• [EXERCISE BRIEF]
Print out the data precisely as it appears here, with no pictures.
Segment Start: DATA EXTRACT
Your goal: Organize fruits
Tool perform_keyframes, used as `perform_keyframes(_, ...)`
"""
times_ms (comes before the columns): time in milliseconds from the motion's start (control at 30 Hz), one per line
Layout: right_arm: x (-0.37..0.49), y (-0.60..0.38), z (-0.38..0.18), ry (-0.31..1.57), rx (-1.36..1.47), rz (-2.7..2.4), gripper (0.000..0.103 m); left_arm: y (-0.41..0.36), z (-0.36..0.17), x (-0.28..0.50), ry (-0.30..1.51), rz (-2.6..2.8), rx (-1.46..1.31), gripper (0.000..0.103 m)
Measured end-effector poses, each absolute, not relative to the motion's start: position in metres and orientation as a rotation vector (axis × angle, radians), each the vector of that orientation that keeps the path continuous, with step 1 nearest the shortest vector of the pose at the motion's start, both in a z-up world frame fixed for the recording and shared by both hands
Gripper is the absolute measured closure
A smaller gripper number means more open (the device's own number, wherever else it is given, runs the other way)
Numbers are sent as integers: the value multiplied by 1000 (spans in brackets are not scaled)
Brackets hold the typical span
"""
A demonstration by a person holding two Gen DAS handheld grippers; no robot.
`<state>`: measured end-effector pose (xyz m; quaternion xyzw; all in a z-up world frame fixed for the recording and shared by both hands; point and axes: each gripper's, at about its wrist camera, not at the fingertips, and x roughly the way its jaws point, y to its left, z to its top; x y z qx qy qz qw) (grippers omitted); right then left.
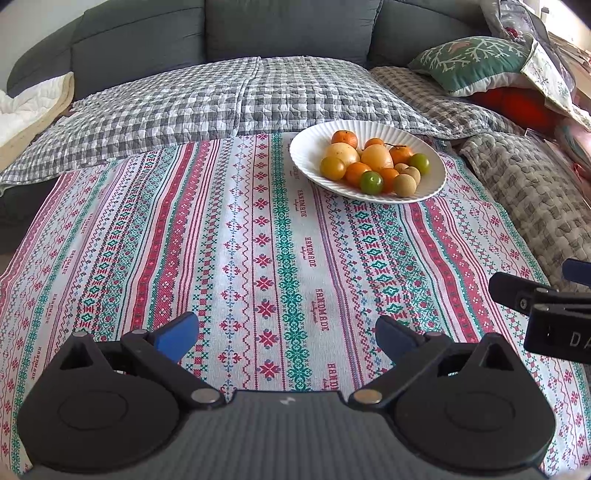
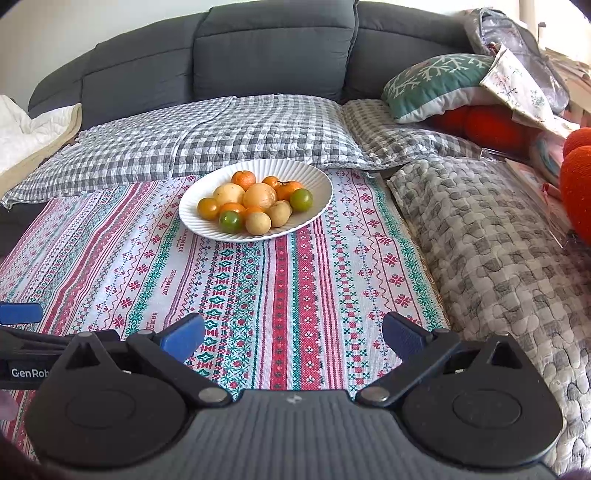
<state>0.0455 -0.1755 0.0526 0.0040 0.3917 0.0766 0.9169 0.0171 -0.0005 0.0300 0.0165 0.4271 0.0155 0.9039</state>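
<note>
A white ribbed plate point(image 1: 314, 147) point(image 2: 195, 218) sits at the far edge of the patterned cloth point(image 1: 240, 258) point(image 2: 295, 288). It holds several fruits: oranges point(image 1: 344, 139) point(image 2: 243, 179), two pale yellow fruits point(image 1: 376, 157) point(image 2: 259, 195), green ones point(image 1: 371, 182) point(image 2: 231, 220) and small tan ones point(image 1: 404, 185) point(image 2: 258, 222). My left gripper point(image 1: 286, 338) is open and empty, low over the cloth, well short of the plate. My right gripper point(image 2: 293, 338) is open and empty, also well short of the plate. The right gripper shows at the right edge of the left wrist view point(image 1: 554, 306).
A grey sofa point(image 1: 221, 33) point(image 2: 273, 48) with checked quilts point(image 1: 221, 99) point(image 2: 221, 129) lies behind the cloth. A grey patterned blanket point(image 2: 498, 240) point(image 1: 535, 192) lies to the right. A green cushion point(image 2: 432, 81) point(image 1: 472, 62) and orange cushions point(image 2: 487, 125) are piled at the far right.
</note>
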Motion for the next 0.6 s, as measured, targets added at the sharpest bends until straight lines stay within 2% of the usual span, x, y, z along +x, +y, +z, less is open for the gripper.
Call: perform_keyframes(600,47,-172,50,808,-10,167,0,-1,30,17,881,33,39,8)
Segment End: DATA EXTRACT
• [REPLY]
Your goal: Organize fruits
Tool perform_keyframes, used as `perform_keyframes(_, ...)`
"""
times_ms (comes before the columns): time in milliseconds from the motion's start (control at 30 Hz), one per line
Layout: right_arm: x (-0.37..0.49), y (-0.60..0.38), z (-0.38..0.18), ry (-0.31..1.57), rx (-1.36..1.47), rz (-2.7..2.4), gripper (0.000..0.103 m); left_arm: y (-0.41..0.36), z (-0.36..0.17), x (-0.28..0.50), ry (-0.30..1.51), rz (-2.6..2.8), rx (-1.46..1.31), gripper (0.000..0.103 m)
Measured end-effector poses, each absolute, not relative to the motion's start: position in metres and orientation as a rotation vector (axis × angle, radians), each the vector of that orientation that keeps the path continuous, with step 1 nearest the shortest vector of the pose at the motion's start, both in a z-up world frame fixed for the recording and shared by both hands
Gripper is the absolute measured closure
A smaller gripper number means more open (the device's own number, wherever else it is given, runs the other way)
Numbers are sent as integers: the value multiplied by 1000 (spans in brackets are not scaled)
Brackets hold the typical span
"""
A demonstration by a person holding two Gen DAS handheld grippers; no robot.
`<state>`: measured end-effector pose (xyz m; quaternion xyzw; all in a z-up world frame fixed for the recording and shared by both hands; point and axes: each gripper's, at about its wrist camera, not at the fingertips, and x roughly the way its jaws point, y to its left, z to its top; x y z qx qy qz qw) (grippers omitted); right then left.
<state>0.0455 -0.1755 0.0526 0.0040 0.3917 0.0766 0.9169 0.0171 -0.0005 0.0300 0.0165 0.4271 0.0155 0.9039</state>
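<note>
A white ribbed plate point(image 1: 314, 147) point(image 2: 195, 218) sits at the far edge of the patterned cloth point(image 1: 240, 258) point(image 2: 295, 288). It holds several fruits: oranges point(image 1: 344, 139) point(image 2: 243, 179), two pale yellow fruits point(image 1: 376, 157) point(image 2: 259, 195), green ones point(image 1: 371, 182) point(image 2: 231, 220) and small tan ones point(image 1: 404, 185) point(image 2: 258, 222). My left gripper point(image 1: 286, 338) is open and empty, low over the cloth, well short of the plate. My right gripper point(image 2: 293, 338) is open and empty, also well short of the plate. The right gripper shows at the right edge of the left wrist view point(image 1: 554, 306).
A grey sofa point(image 1: 221, 33) point(image 2: 273, 48) with checked quilts point(image 1: 221, 99) point(image 2: 221, 129) lies behind the cloth. A grey patterned blanket point(image 2: 498, 240) point(image 1: 535, 192) lies to the right. A green cushion point(image 2: 432, 81) point(image 1: 472, 62) and orange cushions point(image 2: 487, 125) are piled at the far right.
</note>
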Motion for the next 0.6 s, as measured, targets added at the sharpest bends until straight lines stay within 2% of the usual span, x, y, z along +x, +y, +z, less is open for the gripper.
Call: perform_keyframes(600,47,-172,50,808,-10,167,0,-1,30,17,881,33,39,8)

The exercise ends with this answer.